Infrared measurements were carried out on Jascow FTIR-430 series infrared spectrophotometer equipped with KBr discs. Thermal gravimetric analyses (TGA) were performed on TA Instruments Q600 SDT system with heating rate 10 °C/min under nitrogen flow. X-ray diffraction (XRD) patterns were obtained via Siemens D5000 diffractometer equipped with an intrinsic germanium detector system. Scanning electron microscopy (SEM) images were collected using JSM 5410, JEOL, Japan.

Water uptake or swelling of the developed composites was performed according to a former report [15] by determining the initial weights (W dry) of the previously prepared sheets (CS, CS/HAP, CS/HAP/clay and CS/HAP/clay-Gh), then by immersing them in distilled water for 24 h. Afterward, the sheets were gently removed from the beaker, dried with a filter paper to remove the excess water from the surface, and immediately weighed (W wet). The water uptake (expressed as a percentage) was calculated using the following equation:

$$ {\text{Water uptake }}\left( \% \right) = {{W_{\text{wet}} - W_{\text{dry}} } \mathord{\left/ {\vphantom {{W_{\text{wet}} - W_{\text{dry}} } {W_{\text{dry}} }}} \right. \kern-0pt} {W_{\text{dry}} }} \times 100, $$

where, W wet and W dry = the weights of wet and dry composites, respectively.

Cell culture

Breast carcinoma cell lines (MCF-7) and liver carcinoma cell lines (HepG-2) were purchased from the American Type Culture Collection (Rockville, MD) and were maintained in RPMI-1640 medium. Normal human skin fibroblast cell line (BJ-1) was kindly supplied by Applied Research Sector, VACSERA-Egypt and was maintained in DMEM medium. All media were supplemented with 10 % heat-inactivated FBS, 100U/ml penicillin and 100U/ml streptomycin. The cells were grown at 37 °C in a humidified atmosphere of 5 % CO2. All experiments were conducted in triplicate (n = 3).
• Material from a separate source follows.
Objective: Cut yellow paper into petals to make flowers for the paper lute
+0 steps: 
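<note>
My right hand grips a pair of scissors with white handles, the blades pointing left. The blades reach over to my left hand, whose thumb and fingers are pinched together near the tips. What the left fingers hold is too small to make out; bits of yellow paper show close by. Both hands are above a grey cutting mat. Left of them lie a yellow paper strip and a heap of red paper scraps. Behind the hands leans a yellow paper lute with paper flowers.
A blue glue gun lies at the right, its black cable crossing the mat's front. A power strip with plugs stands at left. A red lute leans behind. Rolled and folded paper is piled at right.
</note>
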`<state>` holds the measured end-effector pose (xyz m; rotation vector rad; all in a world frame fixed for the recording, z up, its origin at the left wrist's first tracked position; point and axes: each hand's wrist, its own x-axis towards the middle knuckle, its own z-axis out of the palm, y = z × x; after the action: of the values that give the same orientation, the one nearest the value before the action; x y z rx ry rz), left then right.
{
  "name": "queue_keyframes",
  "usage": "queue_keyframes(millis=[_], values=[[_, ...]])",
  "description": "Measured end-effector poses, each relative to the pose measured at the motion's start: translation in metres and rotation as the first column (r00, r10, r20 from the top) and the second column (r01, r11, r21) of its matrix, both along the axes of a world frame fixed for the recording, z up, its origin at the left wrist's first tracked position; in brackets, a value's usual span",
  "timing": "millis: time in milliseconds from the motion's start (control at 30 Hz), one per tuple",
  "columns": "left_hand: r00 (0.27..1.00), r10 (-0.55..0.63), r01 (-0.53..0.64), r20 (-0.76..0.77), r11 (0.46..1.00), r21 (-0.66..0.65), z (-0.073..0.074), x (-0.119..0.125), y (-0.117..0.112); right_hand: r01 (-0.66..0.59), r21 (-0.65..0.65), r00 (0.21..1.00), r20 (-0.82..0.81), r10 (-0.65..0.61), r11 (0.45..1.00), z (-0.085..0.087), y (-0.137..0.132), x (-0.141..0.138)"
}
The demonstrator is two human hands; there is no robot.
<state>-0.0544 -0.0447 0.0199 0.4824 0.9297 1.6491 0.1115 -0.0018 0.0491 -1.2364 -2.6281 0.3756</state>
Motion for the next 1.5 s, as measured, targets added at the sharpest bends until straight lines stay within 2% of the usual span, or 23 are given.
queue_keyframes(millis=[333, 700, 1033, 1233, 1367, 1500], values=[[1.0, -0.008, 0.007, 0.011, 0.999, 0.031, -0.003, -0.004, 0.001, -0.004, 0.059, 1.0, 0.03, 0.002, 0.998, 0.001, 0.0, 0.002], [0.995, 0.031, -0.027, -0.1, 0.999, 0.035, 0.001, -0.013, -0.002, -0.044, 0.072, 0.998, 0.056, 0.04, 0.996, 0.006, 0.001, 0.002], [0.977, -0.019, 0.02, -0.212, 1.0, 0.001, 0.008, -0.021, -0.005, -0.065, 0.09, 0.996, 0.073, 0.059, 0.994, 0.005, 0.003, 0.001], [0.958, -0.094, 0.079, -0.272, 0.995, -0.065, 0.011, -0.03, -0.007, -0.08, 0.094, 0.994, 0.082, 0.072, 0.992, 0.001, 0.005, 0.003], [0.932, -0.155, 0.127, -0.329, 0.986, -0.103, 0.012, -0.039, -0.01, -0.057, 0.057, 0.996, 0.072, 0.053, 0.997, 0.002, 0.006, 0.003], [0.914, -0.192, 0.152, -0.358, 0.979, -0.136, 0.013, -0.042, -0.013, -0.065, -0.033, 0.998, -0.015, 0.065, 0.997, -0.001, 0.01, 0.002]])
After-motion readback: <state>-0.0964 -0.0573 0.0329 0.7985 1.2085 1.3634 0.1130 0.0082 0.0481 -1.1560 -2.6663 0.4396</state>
In vitro cytotoxicity activities

MTT cytotoxicity assay

The cytotoxicity activity against MCF-7, HepG2 and BJ-1 human cell lines was estimated using the 3-(4,5-dimethyl-2-thiazolyl)-2,5-diphenyl-2H-tetrazolium bromide (MTT) assay, which is based on the cleavage of the tetrazolium salt by mitochondrial dehydrogenases in viable cells [36]. Cells were dispensed in a 24-well sterile microplate (2 × 105 cells/well) and incubated at 37 °C with a disk of 5 mm diameter of each tested sheet or doxorubicin (positive control) for 48 h in a serum-free medium prior to the MTT assay. After incubation, media and disks were carefully removed, 40 µl of MTT (5 mg/ml) were added to each well and then incubated for an additional 4 h. The purple formazan dye crystals were solubilized by the addition of 200 µl of acidified isopropanol. The absorbance was measured at 570 nm using a microplate ELISA reader (Biorad, USA). The relative cell viability was expressed as the mean percentage of viable cells compared to the untreated controlled cells [37].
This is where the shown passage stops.